A la lumière de tout ce qui se dit sur l’arrêt de la Cour constitutionnelle, il se pose un vrai problème qui se décline en termes de paradoxe. Une contradiction qui se veut manifeste entre le comportement actuel des chantres du respect de la Constitution et l’idéal même de ce qu’ils entendent défendre. Comment peut-on donc vouloir en même temps, une chose et son contraire ? Si la décision de la Cour constitutionnelle est opposable à tous, alors il y a de quoi se mordre le doigt. Comment peut-on comprendre que ceux-là même qui ne jurent que pour le respect de la constitution, puissent en même temps se mettre en porte-à-faux par rapport à un arrêt rendu par une institution consacrée par la loi fondamentale comme la seule compétente en la matière ?

OU LA CONSTITUTION EST SACREE OU ELLE NE L’EST PAS

Raisonnons par l’absurde. Qu’adviendrait-il si la Cour constitutionnelle avait rendu son arrêt dans le sens contraire ? Serait-elle plus crédible aux yeux de ceux qui la vilipendent aujourd’hui, si elle avait tranché qu’au plus tard le 20 décembre prochain, Joseph Kabila devra quitter le trône ? Si c’est cela, alors, les Congolais se trouvent en face d’un jugement à géométrie variable. Ou bien la Constitution est sacrée ou bien elle ne l’est pas. Si nous admettons que la Constitution est sacrée, alors nous devons nous incliner devant l’Arrêt de la Cour. Sinon alors, avisons-nous à modifier ou carrément à changer de loi fondamentale.

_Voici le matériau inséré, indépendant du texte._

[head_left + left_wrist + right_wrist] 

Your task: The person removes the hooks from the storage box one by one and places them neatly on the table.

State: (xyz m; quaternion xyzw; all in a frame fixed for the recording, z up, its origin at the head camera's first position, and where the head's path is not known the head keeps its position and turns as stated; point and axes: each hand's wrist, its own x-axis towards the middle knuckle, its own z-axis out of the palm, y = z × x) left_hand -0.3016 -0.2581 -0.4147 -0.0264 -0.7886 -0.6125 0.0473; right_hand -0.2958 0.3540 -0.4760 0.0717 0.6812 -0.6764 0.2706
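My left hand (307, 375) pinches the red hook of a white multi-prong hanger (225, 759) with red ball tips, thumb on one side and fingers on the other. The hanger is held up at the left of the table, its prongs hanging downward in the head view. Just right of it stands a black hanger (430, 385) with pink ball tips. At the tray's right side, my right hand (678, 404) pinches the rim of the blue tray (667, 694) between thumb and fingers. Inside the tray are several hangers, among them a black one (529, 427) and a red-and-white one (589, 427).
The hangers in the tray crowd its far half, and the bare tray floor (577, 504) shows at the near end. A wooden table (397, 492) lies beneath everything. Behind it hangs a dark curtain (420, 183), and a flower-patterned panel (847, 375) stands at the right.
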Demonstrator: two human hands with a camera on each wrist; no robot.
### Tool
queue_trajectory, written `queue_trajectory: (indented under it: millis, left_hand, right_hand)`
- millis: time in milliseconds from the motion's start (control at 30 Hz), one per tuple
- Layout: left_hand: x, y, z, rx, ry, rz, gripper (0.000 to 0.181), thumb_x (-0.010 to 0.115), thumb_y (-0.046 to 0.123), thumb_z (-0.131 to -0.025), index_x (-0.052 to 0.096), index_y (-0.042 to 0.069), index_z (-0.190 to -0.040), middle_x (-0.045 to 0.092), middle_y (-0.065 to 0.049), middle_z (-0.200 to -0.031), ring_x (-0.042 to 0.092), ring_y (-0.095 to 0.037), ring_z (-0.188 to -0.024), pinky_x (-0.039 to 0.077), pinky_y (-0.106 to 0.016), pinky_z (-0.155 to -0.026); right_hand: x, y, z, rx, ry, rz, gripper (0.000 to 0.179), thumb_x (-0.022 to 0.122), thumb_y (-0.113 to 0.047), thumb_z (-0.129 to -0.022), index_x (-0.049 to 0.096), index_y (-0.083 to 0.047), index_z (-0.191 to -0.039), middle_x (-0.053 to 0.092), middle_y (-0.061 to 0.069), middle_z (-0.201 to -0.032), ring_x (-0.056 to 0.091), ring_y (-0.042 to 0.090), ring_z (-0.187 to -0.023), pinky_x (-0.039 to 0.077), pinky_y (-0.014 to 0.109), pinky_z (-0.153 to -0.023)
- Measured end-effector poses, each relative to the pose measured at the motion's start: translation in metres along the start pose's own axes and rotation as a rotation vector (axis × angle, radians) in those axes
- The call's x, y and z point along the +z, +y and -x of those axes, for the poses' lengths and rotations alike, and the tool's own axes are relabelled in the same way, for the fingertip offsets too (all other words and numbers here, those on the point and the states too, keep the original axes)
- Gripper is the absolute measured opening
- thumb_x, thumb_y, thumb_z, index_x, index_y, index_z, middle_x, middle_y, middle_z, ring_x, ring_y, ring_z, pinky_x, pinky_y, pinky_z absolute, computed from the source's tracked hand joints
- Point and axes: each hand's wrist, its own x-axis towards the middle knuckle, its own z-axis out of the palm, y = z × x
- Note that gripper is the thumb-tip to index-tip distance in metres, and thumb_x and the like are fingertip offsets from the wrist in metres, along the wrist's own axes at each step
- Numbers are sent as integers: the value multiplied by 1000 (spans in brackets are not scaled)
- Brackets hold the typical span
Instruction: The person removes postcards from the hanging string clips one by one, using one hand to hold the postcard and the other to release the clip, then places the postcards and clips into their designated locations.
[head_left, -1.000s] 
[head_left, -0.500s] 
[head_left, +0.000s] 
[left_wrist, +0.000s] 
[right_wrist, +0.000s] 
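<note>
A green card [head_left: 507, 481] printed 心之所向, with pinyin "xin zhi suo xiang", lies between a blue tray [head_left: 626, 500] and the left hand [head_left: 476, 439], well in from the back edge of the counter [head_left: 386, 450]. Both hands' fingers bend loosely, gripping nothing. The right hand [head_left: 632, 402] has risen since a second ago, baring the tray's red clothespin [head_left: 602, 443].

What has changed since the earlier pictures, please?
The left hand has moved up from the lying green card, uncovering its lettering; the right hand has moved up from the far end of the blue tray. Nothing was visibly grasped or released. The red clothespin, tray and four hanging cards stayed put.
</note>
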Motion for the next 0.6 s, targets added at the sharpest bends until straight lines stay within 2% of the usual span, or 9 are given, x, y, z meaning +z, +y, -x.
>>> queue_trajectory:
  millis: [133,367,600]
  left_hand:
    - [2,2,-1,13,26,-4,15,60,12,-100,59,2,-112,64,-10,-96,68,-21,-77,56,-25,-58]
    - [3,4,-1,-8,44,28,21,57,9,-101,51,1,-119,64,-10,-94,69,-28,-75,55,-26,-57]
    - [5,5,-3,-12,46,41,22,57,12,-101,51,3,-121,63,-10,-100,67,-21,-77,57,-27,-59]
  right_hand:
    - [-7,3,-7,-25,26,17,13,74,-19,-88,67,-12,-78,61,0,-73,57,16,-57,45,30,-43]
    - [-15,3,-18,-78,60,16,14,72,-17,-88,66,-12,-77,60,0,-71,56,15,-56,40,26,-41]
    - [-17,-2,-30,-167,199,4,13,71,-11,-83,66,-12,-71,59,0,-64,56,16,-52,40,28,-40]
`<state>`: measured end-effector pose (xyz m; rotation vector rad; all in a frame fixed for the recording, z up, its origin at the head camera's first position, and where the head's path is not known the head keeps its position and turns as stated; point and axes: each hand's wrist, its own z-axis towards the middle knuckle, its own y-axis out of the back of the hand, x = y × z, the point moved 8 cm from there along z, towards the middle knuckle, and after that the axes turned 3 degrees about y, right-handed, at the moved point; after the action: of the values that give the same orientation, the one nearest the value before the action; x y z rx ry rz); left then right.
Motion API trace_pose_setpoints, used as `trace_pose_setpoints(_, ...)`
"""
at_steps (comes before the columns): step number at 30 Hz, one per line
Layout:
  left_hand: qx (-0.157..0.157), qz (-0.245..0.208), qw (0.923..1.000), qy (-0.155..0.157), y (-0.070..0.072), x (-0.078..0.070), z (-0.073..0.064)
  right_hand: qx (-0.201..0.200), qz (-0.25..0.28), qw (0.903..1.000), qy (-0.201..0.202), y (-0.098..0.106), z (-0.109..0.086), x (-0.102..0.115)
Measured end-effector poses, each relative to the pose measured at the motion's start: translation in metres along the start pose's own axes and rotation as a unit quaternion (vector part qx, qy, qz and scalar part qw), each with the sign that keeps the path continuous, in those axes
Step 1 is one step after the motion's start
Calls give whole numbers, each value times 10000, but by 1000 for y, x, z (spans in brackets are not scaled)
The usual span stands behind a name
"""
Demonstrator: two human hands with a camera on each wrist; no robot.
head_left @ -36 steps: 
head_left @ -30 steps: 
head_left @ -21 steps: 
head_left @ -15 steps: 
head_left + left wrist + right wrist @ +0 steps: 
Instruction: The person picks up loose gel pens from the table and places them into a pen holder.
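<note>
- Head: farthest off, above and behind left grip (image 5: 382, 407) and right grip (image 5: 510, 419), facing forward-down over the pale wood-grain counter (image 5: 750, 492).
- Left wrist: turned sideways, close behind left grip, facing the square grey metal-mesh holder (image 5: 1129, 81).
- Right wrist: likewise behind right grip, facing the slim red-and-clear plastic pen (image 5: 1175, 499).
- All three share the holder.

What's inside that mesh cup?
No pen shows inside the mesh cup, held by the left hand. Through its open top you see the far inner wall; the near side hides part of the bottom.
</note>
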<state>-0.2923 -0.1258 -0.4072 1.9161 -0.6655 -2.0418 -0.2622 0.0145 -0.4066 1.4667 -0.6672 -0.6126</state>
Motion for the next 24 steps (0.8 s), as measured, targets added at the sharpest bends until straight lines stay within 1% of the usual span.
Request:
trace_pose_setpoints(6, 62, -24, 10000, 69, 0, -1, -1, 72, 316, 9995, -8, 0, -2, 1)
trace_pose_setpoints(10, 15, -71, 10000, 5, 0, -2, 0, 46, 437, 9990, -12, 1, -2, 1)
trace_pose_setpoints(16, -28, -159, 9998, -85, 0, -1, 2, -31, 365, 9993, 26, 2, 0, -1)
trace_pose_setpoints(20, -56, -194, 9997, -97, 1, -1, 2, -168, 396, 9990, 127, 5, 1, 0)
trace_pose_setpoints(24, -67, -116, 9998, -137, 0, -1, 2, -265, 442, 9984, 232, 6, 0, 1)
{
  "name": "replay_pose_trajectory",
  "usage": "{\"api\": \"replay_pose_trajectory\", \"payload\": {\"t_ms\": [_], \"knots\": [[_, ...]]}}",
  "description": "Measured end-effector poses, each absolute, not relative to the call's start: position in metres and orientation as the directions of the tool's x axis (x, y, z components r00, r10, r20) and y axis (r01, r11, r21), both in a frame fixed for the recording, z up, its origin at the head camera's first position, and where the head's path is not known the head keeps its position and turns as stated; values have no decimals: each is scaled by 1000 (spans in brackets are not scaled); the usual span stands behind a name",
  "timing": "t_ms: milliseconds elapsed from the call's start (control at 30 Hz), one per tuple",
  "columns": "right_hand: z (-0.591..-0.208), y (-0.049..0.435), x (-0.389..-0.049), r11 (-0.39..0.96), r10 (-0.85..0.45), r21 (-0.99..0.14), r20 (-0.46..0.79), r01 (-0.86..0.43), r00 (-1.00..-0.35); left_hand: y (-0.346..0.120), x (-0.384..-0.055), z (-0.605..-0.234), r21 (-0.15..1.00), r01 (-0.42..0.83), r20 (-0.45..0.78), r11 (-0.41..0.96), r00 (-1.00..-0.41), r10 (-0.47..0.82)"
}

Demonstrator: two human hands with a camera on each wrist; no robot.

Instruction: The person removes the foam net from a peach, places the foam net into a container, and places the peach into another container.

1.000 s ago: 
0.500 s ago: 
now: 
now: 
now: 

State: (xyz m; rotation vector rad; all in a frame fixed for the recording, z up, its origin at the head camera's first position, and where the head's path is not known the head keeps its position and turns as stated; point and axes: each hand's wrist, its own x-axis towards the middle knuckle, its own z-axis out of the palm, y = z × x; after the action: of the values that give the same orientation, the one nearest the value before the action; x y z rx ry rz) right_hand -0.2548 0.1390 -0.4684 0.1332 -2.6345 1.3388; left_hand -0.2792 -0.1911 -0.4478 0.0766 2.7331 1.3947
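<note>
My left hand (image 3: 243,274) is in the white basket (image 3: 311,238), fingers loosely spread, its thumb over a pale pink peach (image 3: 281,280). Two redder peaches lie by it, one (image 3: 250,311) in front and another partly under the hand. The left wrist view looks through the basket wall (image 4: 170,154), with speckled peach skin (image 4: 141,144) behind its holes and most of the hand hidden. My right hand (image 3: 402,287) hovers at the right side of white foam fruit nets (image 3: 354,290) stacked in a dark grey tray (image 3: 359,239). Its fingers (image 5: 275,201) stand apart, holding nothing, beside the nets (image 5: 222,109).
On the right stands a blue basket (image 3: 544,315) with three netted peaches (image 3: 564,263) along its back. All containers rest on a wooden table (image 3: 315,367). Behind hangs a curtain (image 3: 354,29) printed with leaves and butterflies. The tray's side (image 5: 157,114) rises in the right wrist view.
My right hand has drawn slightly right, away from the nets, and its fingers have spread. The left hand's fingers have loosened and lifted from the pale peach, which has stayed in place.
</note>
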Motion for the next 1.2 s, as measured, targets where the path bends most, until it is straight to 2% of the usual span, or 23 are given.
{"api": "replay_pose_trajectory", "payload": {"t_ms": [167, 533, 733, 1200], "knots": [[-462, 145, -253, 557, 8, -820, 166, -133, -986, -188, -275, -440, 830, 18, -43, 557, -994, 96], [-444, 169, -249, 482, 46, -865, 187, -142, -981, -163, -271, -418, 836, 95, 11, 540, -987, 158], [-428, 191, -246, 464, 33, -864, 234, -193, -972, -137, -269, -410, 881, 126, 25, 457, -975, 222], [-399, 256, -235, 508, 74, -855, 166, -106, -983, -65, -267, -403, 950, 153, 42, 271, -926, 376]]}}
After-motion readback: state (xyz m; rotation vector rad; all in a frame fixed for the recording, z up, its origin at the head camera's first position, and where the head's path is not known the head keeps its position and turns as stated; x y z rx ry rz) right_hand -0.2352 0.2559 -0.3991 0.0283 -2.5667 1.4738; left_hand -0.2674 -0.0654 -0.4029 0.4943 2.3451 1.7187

C’est l’occasion de saluer ici, la prise de position de quatre gouverneurs de province qui, réunis dernièrement à Lubumbashi, n’ont pas manqué à interpeler la classe politique, l’invitant à respecter l’Arrêt de la Cour qui est inattaquable. Quand Jacques Chirac avait : " La démocratie est un luxe pour les Africains ", il n’avait pas cru si bien dire les choses. Pourtant.